9.6.10 Confidentiality
It is very common in patents actions for parties to rely upon or to seek disclosure of documents that a party (or a third party) considers to be confidential (in whole or in part). For example, product and process descriptions often contain confidential information. However, when evidence or a document has been read to or by the court or referred to at a hearing that has been held in public, the restrictions on that document only being used for the purpose of the proceedings are lifted.134 Further, interested parties may request access to the evidence or document, and any confidentiality in it may be lost. How these documents are addressed at trial is therefore important, as they must be appropriately managed.
The usual practice in the English courts is for the parties to agree to a “confidentiality club” (whether inter-parties or under the terms of a court order). These regimes usually provide that the parties’ lawyers, experts and certain individuals giving instructions may see the confidential material. The parties will therefore provide both confidential and non-confidential versions of any documents prepared or disclosed. In some cases, this is done by including any confidential information in an annex to the main document, but, more frequently, it is achieved through the use of redactions. The Patents Court Guide contains “confidentiality club” precedent documents.
At trial, if a confidential document is to be discussed, there are usually minor practical ways to address this. For example, the parties’ lawyers may refrain from orally mentioning any confidential information, instead asking the judge to read the relevant information to themselves from a document. Alternatively, where a more significant discussion is required, the court may sit in private (known as sitting in camera), but only when a good case can be made that it is necessary in the interests of justice to do so. In patents cases, this is only likely to be when evidence about technical trade secrets is to be given.
Where this happens, any recording or transcript of the proceedings will also be kept separate such that only people allowed access to the confidential information may view it. Given the principle of open justice, the court is generally reluctant to sit in private, particularly if the relevant confidential details do not have to be read out. When the court sits in private, members of the public and those outside any confidentiality club will be asked to leave the courtroom. Once the confidential evidence has been given, the court will again sit in public.
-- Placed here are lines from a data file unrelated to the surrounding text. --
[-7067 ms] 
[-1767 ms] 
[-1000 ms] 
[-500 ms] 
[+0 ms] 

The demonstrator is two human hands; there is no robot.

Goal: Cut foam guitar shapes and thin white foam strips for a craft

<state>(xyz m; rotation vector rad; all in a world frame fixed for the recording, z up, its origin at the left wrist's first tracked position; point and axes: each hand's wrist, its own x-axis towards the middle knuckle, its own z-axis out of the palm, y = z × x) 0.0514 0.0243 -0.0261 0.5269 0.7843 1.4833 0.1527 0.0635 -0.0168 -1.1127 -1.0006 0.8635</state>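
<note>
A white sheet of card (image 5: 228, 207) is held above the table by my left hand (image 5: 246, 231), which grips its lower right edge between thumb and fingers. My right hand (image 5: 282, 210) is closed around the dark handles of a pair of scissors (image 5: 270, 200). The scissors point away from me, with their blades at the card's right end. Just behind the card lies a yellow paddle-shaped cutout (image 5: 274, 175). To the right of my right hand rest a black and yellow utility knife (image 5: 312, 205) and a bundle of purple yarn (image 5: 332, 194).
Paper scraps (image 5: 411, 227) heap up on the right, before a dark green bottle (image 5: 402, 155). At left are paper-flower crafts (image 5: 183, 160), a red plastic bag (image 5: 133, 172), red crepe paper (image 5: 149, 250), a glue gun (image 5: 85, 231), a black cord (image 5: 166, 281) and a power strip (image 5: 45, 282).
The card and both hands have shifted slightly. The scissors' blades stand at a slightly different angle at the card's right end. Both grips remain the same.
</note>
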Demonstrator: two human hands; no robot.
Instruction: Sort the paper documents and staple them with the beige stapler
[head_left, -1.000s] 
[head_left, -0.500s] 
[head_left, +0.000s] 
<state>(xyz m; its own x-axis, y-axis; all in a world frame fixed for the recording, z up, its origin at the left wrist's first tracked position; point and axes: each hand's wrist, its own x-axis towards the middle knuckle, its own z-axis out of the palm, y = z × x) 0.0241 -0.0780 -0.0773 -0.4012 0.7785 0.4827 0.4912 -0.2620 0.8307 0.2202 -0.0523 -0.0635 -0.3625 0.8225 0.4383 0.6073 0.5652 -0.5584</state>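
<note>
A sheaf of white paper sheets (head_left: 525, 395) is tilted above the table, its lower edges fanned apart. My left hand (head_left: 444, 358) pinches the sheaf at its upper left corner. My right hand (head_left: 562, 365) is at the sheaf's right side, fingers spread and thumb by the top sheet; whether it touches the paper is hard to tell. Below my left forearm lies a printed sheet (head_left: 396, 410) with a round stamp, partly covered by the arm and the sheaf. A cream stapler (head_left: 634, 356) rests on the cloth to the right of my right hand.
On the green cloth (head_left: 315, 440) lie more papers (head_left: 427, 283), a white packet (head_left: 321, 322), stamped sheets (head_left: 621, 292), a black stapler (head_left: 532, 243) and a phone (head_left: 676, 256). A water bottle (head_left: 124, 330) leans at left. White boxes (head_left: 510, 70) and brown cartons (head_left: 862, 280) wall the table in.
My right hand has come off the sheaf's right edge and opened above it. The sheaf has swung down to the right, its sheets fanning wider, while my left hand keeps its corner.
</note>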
Once the trial is concluded, the parties must then seek an order from the court to restrict or prohibit the further use of any document, thus preventing the information from becoming public for the reasons outlined above.135 Such orders are known as “31.22 Orders,” after the provision in the CPR that governs the subsequent use of disclosed documents. The judge will need to be persuaded as to why the relevant material is truly confidential. Where such an order is made, the general rule regarding documents read to or by the court or referred to at a hearing that has been held in public is overridden, and the confidentiality of the documents is maintained. Where judgment is to be reserved to be delivered at a later date (as is common in patents cases), a 31.22 Order will be sought orally on a pro tem basis pending the further hearing on the consequential issues to be addressed after judgment.